■ **TASK OBJECTIVE**
In the data below, which lines hold the word "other"? Copy them.

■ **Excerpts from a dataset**
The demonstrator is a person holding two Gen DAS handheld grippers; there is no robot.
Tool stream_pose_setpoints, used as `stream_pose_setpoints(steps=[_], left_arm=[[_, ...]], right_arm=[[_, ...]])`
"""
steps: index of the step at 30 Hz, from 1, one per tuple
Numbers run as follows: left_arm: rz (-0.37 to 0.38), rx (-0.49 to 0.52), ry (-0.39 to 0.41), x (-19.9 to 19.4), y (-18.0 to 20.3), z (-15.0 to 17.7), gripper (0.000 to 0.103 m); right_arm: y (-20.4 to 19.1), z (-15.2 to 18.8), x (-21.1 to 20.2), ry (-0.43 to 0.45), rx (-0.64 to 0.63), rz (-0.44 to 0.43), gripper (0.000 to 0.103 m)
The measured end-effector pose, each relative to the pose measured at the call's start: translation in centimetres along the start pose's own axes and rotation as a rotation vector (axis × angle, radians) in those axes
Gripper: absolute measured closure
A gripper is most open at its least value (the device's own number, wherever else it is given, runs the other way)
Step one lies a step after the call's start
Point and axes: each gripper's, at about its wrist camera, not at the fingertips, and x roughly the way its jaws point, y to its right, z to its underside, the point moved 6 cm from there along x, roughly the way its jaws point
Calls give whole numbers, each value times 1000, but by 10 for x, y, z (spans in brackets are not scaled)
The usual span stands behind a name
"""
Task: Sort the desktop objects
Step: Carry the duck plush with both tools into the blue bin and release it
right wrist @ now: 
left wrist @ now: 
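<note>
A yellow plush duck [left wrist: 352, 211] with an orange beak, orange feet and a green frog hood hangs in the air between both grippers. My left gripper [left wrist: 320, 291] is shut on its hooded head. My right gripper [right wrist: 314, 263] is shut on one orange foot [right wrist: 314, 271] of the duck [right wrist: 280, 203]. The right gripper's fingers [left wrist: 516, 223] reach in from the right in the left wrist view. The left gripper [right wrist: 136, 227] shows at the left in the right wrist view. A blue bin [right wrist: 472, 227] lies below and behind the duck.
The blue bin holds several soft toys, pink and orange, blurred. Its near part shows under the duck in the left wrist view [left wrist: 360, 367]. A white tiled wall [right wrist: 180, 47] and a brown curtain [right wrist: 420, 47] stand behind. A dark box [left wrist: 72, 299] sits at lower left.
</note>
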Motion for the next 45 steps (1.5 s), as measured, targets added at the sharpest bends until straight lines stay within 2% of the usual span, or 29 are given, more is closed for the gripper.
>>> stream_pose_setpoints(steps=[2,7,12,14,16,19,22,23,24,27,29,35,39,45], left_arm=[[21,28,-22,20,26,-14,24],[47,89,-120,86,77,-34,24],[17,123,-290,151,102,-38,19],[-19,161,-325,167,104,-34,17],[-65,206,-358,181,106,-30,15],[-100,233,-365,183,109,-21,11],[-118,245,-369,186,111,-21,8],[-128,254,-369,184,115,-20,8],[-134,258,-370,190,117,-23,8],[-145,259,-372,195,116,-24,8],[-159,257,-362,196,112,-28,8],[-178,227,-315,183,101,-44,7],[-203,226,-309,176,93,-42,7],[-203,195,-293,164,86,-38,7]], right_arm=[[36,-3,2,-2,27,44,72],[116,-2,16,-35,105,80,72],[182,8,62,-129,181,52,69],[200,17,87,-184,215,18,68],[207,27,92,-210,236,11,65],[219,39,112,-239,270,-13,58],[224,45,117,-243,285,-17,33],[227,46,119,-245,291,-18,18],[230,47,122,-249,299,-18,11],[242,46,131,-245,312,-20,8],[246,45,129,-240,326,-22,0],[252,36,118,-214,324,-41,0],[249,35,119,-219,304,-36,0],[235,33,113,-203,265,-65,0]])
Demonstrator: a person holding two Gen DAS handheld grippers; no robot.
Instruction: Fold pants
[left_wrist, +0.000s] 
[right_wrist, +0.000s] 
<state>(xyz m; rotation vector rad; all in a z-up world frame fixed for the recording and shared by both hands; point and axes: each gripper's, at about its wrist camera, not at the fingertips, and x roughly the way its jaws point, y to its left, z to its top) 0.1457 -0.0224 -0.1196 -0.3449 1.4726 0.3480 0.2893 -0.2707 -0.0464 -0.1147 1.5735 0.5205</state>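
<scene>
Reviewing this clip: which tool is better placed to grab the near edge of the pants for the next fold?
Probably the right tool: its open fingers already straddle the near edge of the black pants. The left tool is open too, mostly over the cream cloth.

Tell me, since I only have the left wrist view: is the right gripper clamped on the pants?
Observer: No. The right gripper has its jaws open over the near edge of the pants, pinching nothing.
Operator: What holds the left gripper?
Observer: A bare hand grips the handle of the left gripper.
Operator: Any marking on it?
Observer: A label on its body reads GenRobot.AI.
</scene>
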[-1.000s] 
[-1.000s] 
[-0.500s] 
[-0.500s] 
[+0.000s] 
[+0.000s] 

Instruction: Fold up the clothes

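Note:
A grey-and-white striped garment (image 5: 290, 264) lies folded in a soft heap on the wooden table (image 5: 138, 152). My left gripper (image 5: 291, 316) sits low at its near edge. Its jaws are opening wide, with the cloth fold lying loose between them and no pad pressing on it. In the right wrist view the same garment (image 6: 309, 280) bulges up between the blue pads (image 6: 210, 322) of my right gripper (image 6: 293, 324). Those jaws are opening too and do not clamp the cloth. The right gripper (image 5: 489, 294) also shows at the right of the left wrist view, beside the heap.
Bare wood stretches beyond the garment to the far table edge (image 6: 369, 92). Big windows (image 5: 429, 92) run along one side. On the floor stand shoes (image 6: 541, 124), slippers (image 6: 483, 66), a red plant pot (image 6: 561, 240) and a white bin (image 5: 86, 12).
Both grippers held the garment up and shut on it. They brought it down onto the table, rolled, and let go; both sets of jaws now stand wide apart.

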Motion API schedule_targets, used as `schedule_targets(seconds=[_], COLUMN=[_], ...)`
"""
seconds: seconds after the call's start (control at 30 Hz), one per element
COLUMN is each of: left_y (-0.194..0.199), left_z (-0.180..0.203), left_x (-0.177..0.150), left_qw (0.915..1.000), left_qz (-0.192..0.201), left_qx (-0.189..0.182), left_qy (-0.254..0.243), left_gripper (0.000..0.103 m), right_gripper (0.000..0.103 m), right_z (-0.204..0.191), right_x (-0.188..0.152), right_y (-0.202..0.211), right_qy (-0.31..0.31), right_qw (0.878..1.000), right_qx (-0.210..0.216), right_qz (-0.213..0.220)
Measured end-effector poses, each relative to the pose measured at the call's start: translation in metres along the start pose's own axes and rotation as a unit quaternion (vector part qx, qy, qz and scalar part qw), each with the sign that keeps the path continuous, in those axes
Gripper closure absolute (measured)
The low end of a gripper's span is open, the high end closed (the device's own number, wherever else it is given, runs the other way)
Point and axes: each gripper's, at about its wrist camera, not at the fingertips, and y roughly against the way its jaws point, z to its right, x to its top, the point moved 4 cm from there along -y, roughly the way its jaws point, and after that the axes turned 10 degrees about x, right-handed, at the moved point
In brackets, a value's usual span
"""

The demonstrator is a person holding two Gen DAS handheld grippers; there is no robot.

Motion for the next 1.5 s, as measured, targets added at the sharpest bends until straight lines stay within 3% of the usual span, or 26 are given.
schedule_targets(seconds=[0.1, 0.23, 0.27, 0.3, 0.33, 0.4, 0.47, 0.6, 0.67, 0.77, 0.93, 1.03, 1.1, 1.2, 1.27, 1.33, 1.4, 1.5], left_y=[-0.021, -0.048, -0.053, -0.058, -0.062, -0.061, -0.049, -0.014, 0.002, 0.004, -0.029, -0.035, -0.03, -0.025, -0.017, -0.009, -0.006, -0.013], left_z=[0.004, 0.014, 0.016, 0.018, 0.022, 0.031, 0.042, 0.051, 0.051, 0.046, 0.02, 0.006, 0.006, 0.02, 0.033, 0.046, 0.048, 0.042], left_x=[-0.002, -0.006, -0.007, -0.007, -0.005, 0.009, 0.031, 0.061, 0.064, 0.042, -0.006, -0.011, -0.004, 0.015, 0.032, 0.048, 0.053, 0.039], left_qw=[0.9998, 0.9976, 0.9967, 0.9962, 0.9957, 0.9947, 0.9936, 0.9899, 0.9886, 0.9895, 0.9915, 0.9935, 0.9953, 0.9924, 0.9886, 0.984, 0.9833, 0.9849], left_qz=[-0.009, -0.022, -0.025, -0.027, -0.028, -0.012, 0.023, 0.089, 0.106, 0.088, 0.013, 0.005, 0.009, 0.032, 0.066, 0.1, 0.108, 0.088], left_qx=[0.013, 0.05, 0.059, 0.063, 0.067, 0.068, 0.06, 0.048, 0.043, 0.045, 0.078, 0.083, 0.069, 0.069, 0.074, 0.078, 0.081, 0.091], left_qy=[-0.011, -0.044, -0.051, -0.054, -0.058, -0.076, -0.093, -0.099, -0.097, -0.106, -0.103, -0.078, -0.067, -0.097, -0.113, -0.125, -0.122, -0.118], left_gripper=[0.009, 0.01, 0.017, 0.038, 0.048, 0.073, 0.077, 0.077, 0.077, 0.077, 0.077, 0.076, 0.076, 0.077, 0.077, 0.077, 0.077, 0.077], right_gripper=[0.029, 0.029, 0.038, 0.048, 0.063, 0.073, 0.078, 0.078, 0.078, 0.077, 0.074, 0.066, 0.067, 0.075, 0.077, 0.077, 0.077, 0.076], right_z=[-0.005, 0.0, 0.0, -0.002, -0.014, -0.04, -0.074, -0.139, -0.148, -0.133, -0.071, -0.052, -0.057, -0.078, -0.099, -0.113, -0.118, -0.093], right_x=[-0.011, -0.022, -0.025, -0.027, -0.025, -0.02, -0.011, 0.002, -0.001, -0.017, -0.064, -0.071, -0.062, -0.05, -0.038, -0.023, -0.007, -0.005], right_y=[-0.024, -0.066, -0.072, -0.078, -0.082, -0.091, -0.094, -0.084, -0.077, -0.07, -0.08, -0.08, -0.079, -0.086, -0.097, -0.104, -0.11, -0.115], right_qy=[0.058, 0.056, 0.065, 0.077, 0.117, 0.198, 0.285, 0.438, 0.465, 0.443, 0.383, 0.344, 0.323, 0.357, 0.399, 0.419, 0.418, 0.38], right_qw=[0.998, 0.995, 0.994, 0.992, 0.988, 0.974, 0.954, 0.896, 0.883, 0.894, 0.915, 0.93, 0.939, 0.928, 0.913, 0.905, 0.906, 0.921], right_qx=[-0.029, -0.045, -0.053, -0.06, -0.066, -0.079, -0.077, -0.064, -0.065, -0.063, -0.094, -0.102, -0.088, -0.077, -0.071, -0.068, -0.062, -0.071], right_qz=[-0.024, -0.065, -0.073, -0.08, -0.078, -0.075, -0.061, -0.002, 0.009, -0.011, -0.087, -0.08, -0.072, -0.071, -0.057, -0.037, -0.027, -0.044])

■ **EXPECTED ANSWER**
A gripper is most open at its least value (the device's own number, wherever else it is given, runs the other way)
The low end of a gripper's span is open, the high end closed (the device's own number, wherever else it is given, runs the other way)

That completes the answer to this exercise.